Now Jesus sits at the right hand of the Father, and we gathered here this morning and in churches around the globe are called the body of Christ working daily in our world. Our dream for justice for all has to become a way of life, just as it did for Jesus. You seen, when Jesus finished speaking in the synagogue, he left his hometown and he headed out into the countryside, and he started bringing true justice to the world. He healed many people in those first few days, he called some more disciples, and then he started teaching. He taught about blessings for the poor, the hungry, the sad, and the persecuted. He taught about how we should not judge others until we have judged ourselves, and he showed us how to love our neighbors. For Jesus, these words read in the synagogue were not just a dream—it was a way of life; lived out and made real everyday he walked this earth.

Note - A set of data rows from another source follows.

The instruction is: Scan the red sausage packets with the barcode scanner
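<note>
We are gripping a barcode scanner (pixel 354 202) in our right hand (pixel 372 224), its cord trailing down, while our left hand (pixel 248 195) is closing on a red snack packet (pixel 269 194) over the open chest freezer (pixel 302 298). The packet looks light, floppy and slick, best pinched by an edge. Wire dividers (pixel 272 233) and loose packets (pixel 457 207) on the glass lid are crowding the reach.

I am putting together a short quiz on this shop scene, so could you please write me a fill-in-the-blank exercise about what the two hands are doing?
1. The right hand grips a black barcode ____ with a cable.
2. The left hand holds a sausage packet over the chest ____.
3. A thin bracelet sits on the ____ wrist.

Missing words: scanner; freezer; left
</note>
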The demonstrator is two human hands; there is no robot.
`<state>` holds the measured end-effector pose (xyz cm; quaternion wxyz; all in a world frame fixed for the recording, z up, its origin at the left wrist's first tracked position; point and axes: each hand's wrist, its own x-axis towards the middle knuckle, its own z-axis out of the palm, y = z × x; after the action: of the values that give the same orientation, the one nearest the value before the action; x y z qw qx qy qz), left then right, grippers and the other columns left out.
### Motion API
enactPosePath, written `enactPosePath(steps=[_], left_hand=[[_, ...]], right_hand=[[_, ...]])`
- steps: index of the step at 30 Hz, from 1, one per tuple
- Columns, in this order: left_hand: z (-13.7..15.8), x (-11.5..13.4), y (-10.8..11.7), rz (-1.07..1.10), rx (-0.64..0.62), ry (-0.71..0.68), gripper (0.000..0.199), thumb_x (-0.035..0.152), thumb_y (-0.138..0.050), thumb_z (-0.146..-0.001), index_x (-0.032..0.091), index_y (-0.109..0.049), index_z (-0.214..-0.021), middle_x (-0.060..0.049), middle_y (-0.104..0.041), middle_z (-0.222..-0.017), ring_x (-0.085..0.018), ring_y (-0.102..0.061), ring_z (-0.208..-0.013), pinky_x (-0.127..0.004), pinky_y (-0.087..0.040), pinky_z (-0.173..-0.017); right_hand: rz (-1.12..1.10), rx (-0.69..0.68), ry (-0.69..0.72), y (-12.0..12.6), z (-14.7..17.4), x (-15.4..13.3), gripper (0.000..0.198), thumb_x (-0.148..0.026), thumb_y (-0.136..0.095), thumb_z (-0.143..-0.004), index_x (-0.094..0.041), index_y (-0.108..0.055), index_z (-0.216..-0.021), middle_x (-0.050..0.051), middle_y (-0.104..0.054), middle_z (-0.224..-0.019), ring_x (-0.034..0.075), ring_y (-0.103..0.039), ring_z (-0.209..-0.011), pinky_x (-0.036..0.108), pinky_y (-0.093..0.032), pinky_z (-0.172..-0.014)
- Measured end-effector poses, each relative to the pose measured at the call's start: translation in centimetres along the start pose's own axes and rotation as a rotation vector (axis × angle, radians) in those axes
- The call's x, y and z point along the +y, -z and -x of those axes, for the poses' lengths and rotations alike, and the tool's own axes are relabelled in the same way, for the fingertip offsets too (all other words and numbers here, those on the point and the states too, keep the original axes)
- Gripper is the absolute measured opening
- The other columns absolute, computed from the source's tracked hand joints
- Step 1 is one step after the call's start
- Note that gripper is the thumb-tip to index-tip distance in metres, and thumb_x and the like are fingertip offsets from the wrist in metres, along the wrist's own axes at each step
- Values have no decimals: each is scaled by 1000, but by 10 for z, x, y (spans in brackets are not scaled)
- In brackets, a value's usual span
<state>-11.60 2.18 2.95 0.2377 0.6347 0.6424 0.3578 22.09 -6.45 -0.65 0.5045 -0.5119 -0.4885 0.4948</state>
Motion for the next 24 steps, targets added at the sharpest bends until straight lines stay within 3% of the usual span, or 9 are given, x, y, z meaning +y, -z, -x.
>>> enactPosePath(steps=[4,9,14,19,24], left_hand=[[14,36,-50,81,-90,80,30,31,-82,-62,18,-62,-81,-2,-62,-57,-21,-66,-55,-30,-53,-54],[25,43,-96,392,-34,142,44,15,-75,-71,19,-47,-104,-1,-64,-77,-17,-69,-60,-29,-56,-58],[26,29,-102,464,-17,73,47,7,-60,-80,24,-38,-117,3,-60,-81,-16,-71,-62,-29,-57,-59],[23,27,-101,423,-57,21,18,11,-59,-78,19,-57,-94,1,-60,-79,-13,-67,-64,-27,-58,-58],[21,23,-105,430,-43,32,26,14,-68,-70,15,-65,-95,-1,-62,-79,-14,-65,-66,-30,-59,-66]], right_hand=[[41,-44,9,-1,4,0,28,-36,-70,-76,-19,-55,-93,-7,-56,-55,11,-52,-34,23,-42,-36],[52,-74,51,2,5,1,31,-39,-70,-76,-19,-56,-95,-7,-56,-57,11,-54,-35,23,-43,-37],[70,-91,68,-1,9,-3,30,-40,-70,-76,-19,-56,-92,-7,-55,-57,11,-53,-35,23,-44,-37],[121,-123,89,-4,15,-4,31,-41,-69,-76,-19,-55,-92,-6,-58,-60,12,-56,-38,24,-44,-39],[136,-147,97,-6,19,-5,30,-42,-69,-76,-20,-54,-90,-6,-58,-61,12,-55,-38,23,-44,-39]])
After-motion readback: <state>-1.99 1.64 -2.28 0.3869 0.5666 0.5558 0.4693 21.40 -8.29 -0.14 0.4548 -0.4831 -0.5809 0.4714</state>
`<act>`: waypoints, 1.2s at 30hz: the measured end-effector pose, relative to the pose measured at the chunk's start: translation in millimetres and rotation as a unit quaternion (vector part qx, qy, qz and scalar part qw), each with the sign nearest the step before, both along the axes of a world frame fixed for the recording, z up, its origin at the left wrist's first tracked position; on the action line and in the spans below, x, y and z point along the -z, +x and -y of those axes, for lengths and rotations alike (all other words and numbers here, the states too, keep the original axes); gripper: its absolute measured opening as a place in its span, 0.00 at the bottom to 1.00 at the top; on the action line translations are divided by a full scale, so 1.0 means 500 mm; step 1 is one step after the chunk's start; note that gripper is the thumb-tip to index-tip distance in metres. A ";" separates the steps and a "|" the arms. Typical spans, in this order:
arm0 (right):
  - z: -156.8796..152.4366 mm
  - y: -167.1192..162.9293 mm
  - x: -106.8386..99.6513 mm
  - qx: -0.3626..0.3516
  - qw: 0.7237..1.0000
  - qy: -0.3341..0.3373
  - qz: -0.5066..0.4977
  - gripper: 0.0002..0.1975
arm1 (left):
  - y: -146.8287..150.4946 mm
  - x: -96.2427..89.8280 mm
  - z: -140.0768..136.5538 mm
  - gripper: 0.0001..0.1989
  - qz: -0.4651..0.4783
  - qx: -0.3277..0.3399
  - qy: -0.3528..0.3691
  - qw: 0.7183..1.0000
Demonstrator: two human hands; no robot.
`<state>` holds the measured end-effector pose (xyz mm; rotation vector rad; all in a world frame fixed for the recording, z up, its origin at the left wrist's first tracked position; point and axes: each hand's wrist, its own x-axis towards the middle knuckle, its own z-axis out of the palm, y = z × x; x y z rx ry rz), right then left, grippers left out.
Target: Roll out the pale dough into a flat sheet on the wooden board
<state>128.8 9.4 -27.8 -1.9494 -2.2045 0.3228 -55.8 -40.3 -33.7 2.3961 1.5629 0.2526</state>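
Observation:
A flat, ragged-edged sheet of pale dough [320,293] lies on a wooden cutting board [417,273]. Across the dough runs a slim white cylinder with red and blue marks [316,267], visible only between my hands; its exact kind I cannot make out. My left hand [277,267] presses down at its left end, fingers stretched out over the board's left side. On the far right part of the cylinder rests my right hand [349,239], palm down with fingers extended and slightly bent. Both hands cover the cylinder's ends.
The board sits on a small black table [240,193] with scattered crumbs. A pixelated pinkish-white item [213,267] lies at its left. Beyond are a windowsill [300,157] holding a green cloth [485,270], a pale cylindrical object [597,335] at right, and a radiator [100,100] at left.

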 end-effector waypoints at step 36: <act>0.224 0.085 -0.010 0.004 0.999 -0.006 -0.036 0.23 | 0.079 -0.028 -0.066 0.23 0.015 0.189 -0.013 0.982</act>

We don’t have to wake up each day trying to remember that dream of the night before. But what we do have to do, is to live out everyday the God’s dream of justice for all. Each of us has a purpose; a vision that offers not only direction, but ultimately true life. And this vision comes directly from Jesus. It is work that should keep us all busy until that day when we see good news for the poor, freedom for the imprisoned and oppressed, healing for the sick, forgiveness for all. Someday God’s kingdom will bring justice to this world, and people everywhere will be praising the name of God. That is what we are working for, and I don’t know about you, but I couldn’t think of a better vision, or a better job! And I’m thankful to God everyday that I get to be a part of it.